Camarão Orkestra – Camarão Orkestra
Si le Camarão Orkestra (“orchestre crevette”, référence auto-ironique au teint rose de ses membres) se compose de personnalités parisiennes, il ne s’y entend pas moins à faire groover une samba en la mâtinant de jazz, à dévier un maracatu vers le funk et à parader en carnaval disco à la manière dont Marcos Valle ou Ivan Lins le faisaient autrefois en arpentant Ipanema. Il faut dire qu’on retrouve dans ses rangs quelques figures que l’on sait expertes en métissages divers, ainsi le trompettiste Paul Bouclier (Akalé Wubé, Cotonete…) ou le pianiste Florian Pellissier. Derrière la décontraction affichée et l’hédonisme revendiqué, le Camarão Orkestra propose un premier album plus malin qu’il ne veut l’avouer, débordant d’efficacité rythmique et de solos chauffés à haute température.

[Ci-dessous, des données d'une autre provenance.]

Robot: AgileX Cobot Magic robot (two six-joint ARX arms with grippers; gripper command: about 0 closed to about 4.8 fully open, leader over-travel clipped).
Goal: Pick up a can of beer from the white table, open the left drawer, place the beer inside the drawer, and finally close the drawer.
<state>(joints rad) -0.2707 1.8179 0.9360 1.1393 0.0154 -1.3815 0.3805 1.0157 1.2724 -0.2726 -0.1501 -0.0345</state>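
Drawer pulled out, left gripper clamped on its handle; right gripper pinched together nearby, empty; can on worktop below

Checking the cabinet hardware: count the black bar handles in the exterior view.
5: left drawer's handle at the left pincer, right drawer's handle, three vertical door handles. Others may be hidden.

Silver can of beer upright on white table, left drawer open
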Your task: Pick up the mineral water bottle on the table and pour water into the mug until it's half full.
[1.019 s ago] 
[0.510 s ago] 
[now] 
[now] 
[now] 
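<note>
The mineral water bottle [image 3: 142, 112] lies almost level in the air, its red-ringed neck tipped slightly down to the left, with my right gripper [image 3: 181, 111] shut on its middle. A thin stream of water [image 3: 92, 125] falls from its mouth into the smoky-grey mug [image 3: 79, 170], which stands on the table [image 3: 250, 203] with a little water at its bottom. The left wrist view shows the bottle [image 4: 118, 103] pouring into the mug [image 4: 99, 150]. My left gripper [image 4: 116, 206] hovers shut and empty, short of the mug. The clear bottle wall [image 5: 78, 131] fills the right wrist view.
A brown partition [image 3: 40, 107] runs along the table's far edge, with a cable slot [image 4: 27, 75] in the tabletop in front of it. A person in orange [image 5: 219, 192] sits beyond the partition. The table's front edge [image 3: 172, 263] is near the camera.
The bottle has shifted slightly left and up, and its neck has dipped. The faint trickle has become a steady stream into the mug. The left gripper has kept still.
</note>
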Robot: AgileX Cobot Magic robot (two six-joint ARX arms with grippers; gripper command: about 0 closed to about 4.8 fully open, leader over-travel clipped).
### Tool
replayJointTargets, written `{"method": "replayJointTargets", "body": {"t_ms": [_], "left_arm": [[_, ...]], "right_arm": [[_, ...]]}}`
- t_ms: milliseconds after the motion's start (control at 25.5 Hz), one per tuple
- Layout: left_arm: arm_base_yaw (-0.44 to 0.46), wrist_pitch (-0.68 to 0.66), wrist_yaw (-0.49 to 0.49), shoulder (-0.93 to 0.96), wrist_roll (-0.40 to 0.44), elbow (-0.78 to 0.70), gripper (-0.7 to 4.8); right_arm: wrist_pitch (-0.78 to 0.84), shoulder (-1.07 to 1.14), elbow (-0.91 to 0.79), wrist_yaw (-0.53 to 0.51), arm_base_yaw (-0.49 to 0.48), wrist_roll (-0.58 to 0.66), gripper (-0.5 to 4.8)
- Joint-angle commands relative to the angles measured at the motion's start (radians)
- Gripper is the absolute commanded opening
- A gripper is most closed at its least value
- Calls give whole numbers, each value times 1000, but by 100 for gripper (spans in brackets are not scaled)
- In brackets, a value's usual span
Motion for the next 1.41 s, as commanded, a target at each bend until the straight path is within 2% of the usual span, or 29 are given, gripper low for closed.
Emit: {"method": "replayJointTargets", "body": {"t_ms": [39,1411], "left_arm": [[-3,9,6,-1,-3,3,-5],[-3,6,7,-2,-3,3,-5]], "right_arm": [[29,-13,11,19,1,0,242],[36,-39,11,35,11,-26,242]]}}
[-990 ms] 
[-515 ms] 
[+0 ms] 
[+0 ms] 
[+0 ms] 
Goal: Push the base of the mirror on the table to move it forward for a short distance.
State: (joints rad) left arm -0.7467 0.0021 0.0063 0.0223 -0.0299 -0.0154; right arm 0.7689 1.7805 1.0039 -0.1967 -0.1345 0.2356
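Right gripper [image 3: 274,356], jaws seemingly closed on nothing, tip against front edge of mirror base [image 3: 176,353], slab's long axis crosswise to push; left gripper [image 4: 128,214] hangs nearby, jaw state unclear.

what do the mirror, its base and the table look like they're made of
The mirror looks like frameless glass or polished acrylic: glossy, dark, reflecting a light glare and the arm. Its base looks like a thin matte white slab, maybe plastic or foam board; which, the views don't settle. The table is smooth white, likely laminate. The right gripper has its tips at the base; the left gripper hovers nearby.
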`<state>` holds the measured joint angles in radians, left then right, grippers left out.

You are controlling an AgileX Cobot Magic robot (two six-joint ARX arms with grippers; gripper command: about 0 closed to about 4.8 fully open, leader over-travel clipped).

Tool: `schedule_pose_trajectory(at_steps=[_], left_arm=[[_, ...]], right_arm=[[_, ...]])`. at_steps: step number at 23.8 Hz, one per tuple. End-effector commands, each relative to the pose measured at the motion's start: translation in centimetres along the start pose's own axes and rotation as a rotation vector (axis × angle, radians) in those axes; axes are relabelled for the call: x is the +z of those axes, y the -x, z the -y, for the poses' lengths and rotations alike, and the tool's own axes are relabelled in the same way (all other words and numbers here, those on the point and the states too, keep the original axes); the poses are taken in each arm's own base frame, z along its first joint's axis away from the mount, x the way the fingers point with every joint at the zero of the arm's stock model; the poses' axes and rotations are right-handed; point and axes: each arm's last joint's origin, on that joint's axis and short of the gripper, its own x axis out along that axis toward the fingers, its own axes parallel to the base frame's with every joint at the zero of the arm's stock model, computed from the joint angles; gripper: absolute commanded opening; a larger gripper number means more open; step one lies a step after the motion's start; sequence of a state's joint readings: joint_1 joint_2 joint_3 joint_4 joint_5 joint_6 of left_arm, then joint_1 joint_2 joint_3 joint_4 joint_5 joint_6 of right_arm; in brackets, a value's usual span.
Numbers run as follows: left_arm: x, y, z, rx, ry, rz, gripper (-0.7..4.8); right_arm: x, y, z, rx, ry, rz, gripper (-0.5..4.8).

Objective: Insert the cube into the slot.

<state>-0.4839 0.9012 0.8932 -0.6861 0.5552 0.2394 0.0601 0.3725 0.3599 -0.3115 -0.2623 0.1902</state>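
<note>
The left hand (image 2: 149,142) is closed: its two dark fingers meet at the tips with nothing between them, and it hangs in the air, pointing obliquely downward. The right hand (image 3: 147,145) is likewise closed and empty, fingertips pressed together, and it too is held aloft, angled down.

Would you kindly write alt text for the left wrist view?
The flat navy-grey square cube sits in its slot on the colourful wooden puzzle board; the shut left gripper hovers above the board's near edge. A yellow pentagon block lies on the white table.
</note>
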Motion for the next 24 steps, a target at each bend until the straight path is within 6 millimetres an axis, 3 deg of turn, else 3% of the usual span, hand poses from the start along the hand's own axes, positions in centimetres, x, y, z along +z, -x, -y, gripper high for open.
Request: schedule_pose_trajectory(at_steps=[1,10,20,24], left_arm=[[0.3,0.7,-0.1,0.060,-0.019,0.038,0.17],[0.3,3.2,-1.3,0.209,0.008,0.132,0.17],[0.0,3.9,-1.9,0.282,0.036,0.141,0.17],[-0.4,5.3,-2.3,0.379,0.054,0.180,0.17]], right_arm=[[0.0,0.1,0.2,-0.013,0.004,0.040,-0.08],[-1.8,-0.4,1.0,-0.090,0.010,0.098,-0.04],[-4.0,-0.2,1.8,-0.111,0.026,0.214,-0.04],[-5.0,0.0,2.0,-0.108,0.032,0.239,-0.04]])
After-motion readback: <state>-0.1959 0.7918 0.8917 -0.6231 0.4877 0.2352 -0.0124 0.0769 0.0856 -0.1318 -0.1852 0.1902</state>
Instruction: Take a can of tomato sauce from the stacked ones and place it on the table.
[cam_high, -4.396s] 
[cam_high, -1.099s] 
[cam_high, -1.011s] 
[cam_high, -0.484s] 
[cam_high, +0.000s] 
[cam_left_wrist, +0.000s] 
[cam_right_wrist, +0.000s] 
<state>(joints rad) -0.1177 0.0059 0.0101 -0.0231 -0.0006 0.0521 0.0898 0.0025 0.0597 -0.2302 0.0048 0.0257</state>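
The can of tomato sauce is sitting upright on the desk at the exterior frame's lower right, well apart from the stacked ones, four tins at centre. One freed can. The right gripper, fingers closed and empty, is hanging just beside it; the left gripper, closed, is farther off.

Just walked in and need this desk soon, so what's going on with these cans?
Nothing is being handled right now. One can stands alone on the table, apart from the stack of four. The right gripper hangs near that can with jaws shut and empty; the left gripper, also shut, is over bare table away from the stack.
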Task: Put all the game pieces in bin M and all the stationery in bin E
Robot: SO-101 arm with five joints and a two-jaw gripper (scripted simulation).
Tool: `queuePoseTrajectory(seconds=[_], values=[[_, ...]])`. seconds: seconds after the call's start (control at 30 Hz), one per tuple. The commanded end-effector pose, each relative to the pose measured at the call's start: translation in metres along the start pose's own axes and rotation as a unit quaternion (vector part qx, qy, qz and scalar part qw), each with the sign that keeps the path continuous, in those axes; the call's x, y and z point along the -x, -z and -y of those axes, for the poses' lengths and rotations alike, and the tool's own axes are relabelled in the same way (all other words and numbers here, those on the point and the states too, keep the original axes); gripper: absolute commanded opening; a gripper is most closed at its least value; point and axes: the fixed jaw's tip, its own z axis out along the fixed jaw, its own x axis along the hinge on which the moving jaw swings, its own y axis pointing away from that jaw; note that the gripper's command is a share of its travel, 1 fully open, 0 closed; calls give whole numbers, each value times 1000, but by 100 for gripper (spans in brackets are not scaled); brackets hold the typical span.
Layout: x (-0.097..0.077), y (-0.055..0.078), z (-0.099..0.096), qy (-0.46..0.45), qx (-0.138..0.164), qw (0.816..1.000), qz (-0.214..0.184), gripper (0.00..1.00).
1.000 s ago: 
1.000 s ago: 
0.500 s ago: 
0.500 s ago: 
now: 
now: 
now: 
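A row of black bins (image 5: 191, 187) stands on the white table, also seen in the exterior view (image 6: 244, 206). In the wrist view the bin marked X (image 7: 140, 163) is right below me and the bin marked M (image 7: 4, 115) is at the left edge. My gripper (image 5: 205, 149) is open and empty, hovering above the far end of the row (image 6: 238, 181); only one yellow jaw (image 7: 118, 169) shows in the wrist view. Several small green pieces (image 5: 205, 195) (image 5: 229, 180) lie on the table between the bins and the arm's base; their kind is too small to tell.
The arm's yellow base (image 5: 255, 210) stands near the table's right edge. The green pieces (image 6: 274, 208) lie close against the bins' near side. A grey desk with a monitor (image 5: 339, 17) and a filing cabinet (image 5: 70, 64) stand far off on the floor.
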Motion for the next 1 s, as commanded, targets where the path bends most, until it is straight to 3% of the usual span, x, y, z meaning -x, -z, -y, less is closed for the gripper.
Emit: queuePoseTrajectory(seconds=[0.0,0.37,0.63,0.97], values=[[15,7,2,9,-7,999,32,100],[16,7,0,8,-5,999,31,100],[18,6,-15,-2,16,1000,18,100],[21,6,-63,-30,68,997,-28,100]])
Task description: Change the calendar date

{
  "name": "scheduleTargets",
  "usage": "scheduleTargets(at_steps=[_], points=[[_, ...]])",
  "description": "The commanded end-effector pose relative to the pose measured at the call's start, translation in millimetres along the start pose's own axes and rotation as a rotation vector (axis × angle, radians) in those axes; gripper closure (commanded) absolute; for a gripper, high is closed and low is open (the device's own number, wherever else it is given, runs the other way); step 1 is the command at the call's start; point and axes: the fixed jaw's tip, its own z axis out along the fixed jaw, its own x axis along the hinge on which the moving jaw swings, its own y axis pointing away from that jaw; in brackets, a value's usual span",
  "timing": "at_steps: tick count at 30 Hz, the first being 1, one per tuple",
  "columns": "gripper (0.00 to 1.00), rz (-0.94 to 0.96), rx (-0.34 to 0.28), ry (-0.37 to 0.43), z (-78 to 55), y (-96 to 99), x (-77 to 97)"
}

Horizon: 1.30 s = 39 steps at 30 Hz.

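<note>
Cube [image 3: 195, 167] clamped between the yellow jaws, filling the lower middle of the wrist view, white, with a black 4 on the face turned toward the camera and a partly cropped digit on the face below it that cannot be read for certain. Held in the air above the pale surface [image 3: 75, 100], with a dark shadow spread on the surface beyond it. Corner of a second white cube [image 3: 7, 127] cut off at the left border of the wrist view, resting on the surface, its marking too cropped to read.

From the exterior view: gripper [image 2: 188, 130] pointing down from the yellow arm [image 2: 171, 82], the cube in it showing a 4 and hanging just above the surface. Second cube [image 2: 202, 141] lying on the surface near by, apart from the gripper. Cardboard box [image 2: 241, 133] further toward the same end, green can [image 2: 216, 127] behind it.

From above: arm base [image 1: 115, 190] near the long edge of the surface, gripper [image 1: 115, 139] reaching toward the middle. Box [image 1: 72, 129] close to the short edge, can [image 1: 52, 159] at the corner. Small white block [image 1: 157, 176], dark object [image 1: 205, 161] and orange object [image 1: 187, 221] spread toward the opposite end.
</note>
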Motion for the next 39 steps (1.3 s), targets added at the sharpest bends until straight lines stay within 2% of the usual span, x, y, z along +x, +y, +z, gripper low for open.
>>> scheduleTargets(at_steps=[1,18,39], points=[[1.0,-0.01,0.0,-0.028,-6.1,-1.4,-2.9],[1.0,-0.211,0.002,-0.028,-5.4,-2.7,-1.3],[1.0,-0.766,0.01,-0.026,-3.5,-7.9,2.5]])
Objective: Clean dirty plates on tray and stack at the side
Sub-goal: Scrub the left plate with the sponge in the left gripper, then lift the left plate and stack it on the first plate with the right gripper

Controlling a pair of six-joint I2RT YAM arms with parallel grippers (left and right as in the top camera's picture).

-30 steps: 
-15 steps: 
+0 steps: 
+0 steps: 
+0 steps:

Arthur Verocai – Arthur Verocai
Les rééditions de grand intérêt se multiplient chez Mr. Bongo, qui nous régale ce printemps de quatre albums sortis au Brésil durant les années 70 : Os Orixás de Eloah, Maria Fumaça de Banda Black Rio, S.P. 73 de Hareton Salvanini et Arthur Verocai, du chanteur éponyme. Compositeur pour les autres, Verocai n’a guère eu l’occasion d’enregistrer sous son seul nom, puisque le successeur de ce disque de 1972 n’est venu que 30 ans plus tard. Mais entretemps, cet étonnant précipité de folk, jazz et samba est devenu mythique auprès des connaisseurs, contraints jusqu’à peu de se l’arracher à prix d’or. Wah-wah paresseuses, voix ténébreuses, cuivres sous acide et violons aériens, c’est tout le reflet frelaté d’une époque qui surgit à l’écoute de cet album onirique et indispensable.